:: Data shown

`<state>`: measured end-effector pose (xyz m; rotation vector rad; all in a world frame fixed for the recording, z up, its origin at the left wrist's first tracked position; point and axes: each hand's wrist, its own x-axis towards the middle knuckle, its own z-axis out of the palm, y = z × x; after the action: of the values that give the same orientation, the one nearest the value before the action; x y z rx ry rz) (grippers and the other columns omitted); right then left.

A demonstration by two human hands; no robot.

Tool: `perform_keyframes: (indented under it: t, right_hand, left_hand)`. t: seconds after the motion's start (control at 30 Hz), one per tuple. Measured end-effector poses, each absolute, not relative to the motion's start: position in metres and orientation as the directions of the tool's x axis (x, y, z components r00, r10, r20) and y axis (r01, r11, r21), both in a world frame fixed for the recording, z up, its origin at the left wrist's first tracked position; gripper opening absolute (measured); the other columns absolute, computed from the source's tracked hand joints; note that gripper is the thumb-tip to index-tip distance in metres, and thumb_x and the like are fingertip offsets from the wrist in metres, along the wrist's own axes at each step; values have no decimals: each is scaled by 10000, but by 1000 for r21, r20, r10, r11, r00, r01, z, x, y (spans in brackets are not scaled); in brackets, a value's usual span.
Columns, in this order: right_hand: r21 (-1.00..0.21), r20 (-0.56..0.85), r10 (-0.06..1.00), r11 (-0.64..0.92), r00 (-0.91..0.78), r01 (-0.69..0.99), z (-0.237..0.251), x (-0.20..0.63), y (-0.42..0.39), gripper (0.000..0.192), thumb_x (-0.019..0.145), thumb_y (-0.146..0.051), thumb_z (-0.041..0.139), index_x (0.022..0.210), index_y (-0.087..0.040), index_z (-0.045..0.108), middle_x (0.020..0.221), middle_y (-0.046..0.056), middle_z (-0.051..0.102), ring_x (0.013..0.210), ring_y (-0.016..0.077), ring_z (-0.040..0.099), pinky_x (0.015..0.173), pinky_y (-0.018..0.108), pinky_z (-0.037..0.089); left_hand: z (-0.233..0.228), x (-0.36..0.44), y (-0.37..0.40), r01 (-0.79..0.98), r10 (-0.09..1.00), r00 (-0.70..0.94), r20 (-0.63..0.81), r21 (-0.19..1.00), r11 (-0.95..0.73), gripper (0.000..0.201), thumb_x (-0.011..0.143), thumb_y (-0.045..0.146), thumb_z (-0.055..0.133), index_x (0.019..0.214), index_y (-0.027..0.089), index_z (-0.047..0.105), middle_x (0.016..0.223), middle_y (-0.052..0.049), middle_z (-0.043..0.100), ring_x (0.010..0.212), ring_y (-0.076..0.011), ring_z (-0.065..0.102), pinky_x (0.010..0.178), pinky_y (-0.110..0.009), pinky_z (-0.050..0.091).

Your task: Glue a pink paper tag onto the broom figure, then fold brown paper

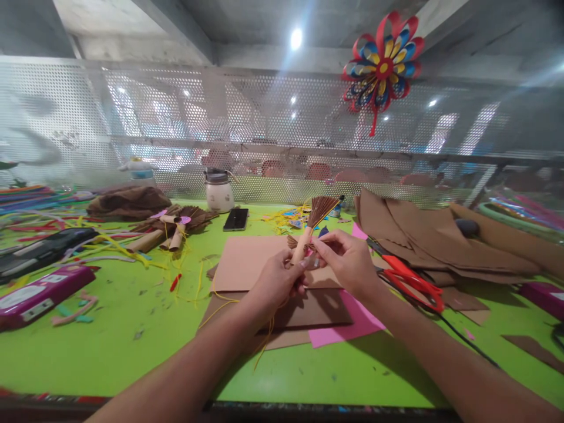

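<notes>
Bright green worktable (132,329): carries everything below.

Tan and brown paper sheets (251,264), stacked flat at centre over a pink sheet (352,323); they lie just under the hands.

Heap of brown cut paper (432,235), right rear.

Red-handled scissors (414,279), lying on the table to the right of the right hand, apart from it.

Finished rolled-paper pieces (170,232), left rear, beside a black phone (235,219).

Small paper broom, tan rolled handle with brown fringed fan (311,226): held above the tan sheet. Long axis runs diagonally; the fan points up, away and rightward, the handle end toward the person.

Left hand (275,282): closed on the lower handle, thumb on top.

Right hand (348,258): fingertips pinched on the handle just below the fan.

Handling, as judged: a steady left-hand grip with light pinching only at the binding would keep the fringe uncrushed and the roll tight.
</notes>
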<state>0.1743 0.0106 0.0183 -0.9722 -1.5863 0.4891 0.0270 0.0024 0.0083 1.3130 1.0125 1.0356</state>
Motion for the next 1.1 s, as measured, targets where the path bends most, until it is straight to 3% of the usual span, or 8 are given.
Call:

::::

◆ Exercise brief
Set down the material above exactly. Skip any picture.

◆ Response to the task
`<state>`: measured end-effector pose (xyz m; rotation vector rad; all in a world frame fixed for the recording, z up, its origin at the left wrist's first tracked position; point and axes: each hand's wrist, its own x-axis towards the middle knuckle, its own z-axis out of the palm, y = z × x; after the action: of the values that give the same orientation, the one nearest the value before the action; x y z rx ry rz) (grippers and the other columns omitted); right then left.

A demonstration by two human hands; no robot.

Tool: `perform_keyframes: (indented under it: t, right_hand, left_hand)`. t: seconds after the motion's start (control at 30 Hz), one per tuple. Measured end-effector poses, each absolute, not relative to the motion's start: position in metres and orientation as the directions of the tool's x axis (x, y, z components r00, r10, r20) and y axis (r01, r11, r21), both in a world frame fixed for the recording, z up, its origin at the left wrist's first tracked position; gripper opening absolute (measured); the other columns absolute, computed from the source's tracked hand joints; note that gripper is the thumb-tip to index-tip distance in metres, and thumb_x and the like are fingertip offsets from the wrist in metres, along the wrist's own axes at each step; values have no decimals: each is scaled by 10000, but by 1000 for r21, r20, r10, r11, r00, r01, z, x, y (spans in brackets are not scaled); in brackets, a value's usual span.
Columns, in this order: right_hand: r21 (-1.00..0.21), r20 (-0.56..0.85), r10 (-0.06..1.00), r11 (-0.64..0.92), r00 (-0.91..0.78), r01 (-0.69..0.99), z (-0.237..0.251), x (-0.20..0.63), y (-0.42..0.39), gripper (0.000..0.192), thumb_x (-0.019..0.145), thumb_y (-0.146..0.051), thumb_z (-0.041..0.139), index_x (0.022..0.210), index_y (-0.087..0.040), index_z (-0.045..0.108), middle_x (0.020..0.221), middle_y (-0.046..0.056), middle_z (-0.051..0.102), ring_x (0.013..0.210), ring_y (-0.016..0.077), ring_z (-0.040..0.099), pinky_x (0.015..0.173), pinky_y (-0.018..0.108), pinky_z (-0.037..0.089); left_hand: z (-0.233..0.228), x (-0.36..0.44), y (-0.37..0.40), r01 (-0.79..0.98), r10 (-0.09..1.00), r00 (-0.70..0.94), r20 (-0.63..0.81), r21 (-0.19..1.00), r11 (-0.95..0.73), gripper (0.000..0.201), thumb_x (-0.011..0.143), thumb_y (-0.045..0.146), thumb_z (-0.055..0.133), index_x (0.019..0.214), index_y (-0.027..0.089), index_z (-0.047..0.105), middle_x (0.016..0.223), middle_y (-0.052..0.049), middle_z (-0.043..0.100), ring_x (0.010..0.212), ring_y (-0.076..0.011), ring_z (-0.065..0.102), pinky_x (0.010..0.178), pinky_y (-0.110..0.009), pinky_z (-0.050..0.091).

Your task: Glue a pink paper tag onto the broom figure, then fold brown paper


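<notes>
Bright green worktable (132,329): carries everything below.

Tan and brown paper sheets (251,264), stacked flat at centre over a pink sheet (352,323); they lie just under the hands.

Heap of brown cut paper (432,235), right rear.

Red-handled scissors (414,279), lying on the table to the right of the right hand, apart from it.

Finished rolled-paper pieces (170,232), left rear, beside a black phone (235,219).

Small paper broom, tan rolled handle with brown fringed fan (311,226): held above the tan sheet. Long axis runs diagonally; the fan points up, away and rightward, the handle end toward the person.

Left hand (275,282): closed on the lower handle, thumb on top.

Right hand (348,258): fingertips pinched on the handle just below the fan.

Handling, as judged: a steady left-hand grip with light pinching only at the binding would keep the fringe uncrushed and the roll tight.
</notes>
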<state>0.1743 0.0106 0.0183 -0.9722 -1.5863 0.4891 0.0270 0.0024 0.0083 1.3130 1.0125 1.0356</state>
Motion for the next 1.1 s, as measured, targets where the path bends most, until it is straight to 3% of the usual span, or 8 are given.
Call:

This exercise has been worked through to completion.